Test every row for a second head. Ask whether a second person could run each row tomorrow without calling the owner, and write the second name or "no one."
Write one rubric row for each "no one." The skill you would hire or train against, the exercise that tests it, and what a strong answer sounds like, matching the table above.
Choose train or hire for each gap. Train when someone adjacent could earn the second mark within a month of rotation; hire when the skill has no neighbor, and file the rubric row as the interview loop.
Start one org-bar move this month. One sentence of expectation added where role definitions live, one protected weekly hour for learning, or one AI-usage question for the next review cycle, with a date on it.
Scale it down: if the team is you alone, every column has one mark by definition; write the rubric rows anyway, because they become your first-hire interview loop.

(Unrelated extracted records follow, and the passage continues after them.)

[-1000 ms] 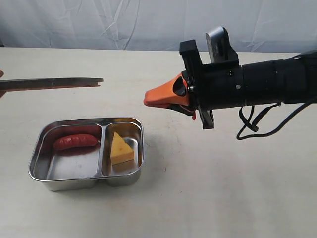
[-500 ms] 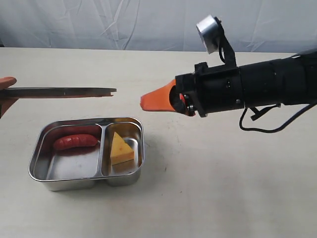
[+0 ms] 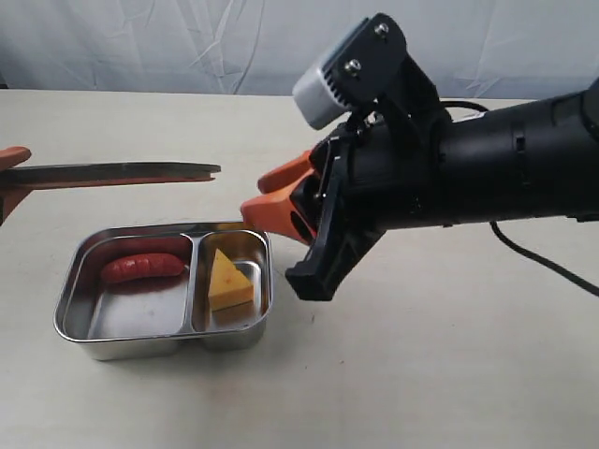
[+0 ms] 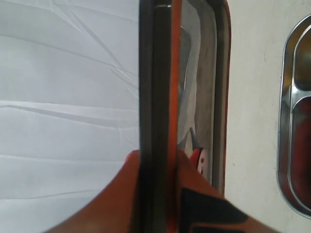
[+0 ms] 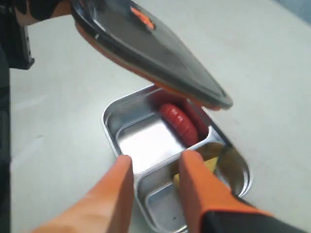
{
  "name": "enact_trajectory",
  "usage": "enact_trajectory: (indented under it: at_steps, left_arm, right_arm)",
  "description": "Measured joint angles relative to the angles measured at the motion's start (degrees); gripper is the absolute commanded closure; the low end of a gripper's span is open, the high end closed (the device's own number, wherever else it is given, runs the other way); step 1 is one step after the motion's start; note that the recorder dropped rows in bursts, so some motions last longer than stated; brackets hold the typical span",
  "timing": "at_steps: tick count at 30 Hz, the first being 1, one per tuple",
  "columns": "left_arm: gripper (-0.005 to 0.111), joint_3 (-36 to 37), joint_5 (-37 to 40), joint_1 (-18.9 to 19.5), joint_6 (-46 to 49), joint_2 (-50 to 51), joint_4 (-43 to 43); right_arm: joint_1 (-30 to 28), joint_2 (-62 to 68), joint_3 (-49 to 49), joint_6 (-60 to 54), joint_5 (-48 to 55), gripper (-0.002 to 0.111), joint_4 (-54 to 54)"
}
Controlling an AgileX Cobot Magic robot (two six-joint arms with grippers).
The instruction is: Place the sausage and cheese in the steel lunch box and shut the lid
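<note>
Exterior view showing box (image 3: 131,344) sitting on the surface, toward its left side and nearer the near edge than the far one, with sausage (image 3: 142,267) lying in the larger left compartment and cheese (image 3: 229,281) resting in the smaller right one. Hovering roughly level above the box, not touching it: lid (image 3: 122,173), valve (image 5: 141,15) side up, orange seal (image 4: 176,97) facing down. Pinching the lid's short edge from both faces: left hand (image 4: 156,160), clamped on the rim, leaving the rest of the plate jutting out unsupported. Hanging in the air near the box's right end, over the cheese side: right hand (image 5: 156,165), standing partly open, gripping nothing.

Judging the lid as light, stiff, smooth plastic, likely behaving as one rigid plate yet prone to drooping or twisting at the free end while being held by a single edge. Probably needing squaring over the rim, then pressing down evenly at the middle or at opposite corners, for seating the seal all round. Judging the box as thin, slick steel, likely skating on the surface under an off-centre push; bracing its right wall with the free hand looking sensible. Expecting little trouble from the toys, both seeming to sit below the rim.
</note>
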Motion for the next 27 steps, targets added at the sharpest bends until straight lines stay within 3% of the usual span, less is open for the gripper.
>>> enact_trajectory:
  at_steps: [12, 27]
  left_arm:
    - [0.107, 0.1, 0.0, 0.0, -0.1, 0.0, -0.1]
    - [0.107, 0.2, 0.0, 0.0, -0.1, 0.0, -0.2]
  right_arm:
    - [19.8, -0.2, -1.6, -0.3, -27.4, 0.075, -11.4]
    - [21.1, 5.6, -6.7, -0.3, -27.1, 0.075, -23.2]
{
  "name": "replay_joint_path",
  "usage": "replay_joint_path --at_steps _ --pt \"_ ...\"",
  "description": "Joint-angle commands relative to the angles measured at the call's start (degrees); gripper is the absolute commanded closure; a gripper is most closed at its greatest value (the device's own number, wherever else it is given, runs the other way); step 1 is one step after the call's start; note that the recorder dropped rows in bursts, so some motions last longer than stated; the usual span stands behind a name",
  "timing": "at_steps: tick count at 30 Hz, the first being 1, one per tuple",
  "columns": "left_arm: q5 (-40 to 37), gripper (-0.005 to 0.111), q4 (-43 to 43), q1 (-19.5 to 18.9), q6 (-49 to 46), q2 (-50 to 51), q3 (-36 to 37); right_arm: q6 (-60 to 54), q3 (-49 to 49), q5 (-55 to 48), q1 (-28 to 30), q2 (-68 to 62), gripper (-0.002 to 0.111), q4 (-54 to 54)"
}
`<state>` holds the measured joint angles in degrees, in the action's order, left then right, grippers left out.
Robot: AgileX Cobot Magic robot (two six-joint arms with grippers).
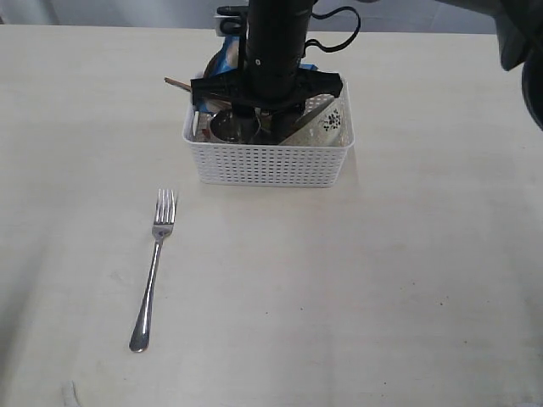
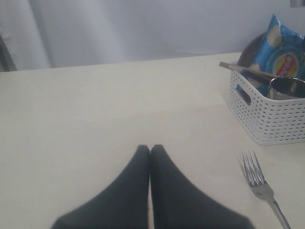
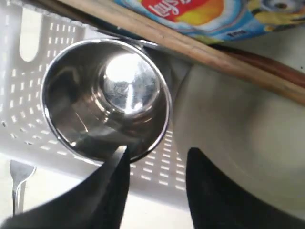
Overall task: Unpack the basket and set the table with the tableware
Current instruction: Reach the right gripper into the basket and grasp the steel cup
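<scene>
A fork (image 1: 153, 271) lies on the tabletop (image 1: 382, 280) toward its near left corner. The left gripper (image 2: 150, 150), jaws pressed together and empty, hangs well apart from the basket (image 1: 267, 165), which sits toward the middle of the far edge. In the basket's near left corner the steel cup (image 3: 107, 95) stands upright, mouth up. It is directly beneath the right gripper (image 3: 157, 151), whose parted jaws straddle its rim, one over the mouth, one on the bowl (image 3: 228, 133) side.

Fork (image 1: 153, 270) on table (image 1: 382, 297) — before basket (image 1: 267, 165)
</scene>
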<state>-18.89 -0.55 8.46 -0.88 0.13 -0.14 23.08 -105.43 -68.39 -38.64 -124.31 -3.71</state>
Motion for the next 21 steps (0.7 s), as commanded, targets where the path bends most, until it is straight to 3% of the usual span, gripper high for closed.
replay_joint_path --at_steps 1,21 --pt "0.5 0.107 0.1 0.3 0.3 -0.1 0.1 -0.9 0.2 0.9 0.3 0.2 0.070 -1.4" --pt "0.5 0.107 0.1 0.3 0.3 -0.1 0.1 2.4 0.2 4.5 0.3 -0.1 0.070 4.1"
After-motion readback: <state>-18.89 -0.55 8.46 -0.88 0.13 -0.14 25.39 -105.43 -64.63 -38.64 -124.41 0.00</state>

Keep the page beside the owner map, so the operating review can check both together.
Chapter Summary
- The skills that run an AI product concentrate quietly in one person, and that person's resignation turns your release gate into a wall.
- Four testable skills staff the operating layer: eval literacy, model judgment, behavior-spec writing, and failure triage.
- Eval literacy has the sharpest interview test: hand over a transcript of the product failing and ask for the check that would have caught it before ship.
- The owner map says who decides each row; the skills matrix says who else could, and a column with one mark means one resignation takes that skill to zero.
- A second mark usually costs a rotation or a walkthrough, not a hire.
- Shopify's memo moved AI competence from an individual advantage to the organization's baseline, with performance and peer reviews as the enforcement.
- Raise your own bar in the same order: write the expectation down, make the learning possible, then measure it in reviews.
- An expectation without training measures who already had the skill.
- A specialist accelerates the baseline but cannot replace it; measure them on what others can now do alone.
- Your team plan is the last input; Write your Operations Charter and run the operating review binds this part's artifacts into one page.
Sources
- Lütke, T. (2025). "Reflexive AI usage is now a baseline expectation at Shopify." Internal memo, posted in full by the author on X, April 7, 2025; all memo quotes are from the posted text (last verified July 2026).
- CNBC (2025). "Shopify CEO says staffers need to prove jobs can't be done by AI before asking for more headcount." April 7, 2025.
- First Round Review (2025). "From Memo to Movement: Shopify's Cultural Adoption of AI." On the follow-through: AI-usage questions in 360 reviews and internal model access without quotas (last verified July 2026).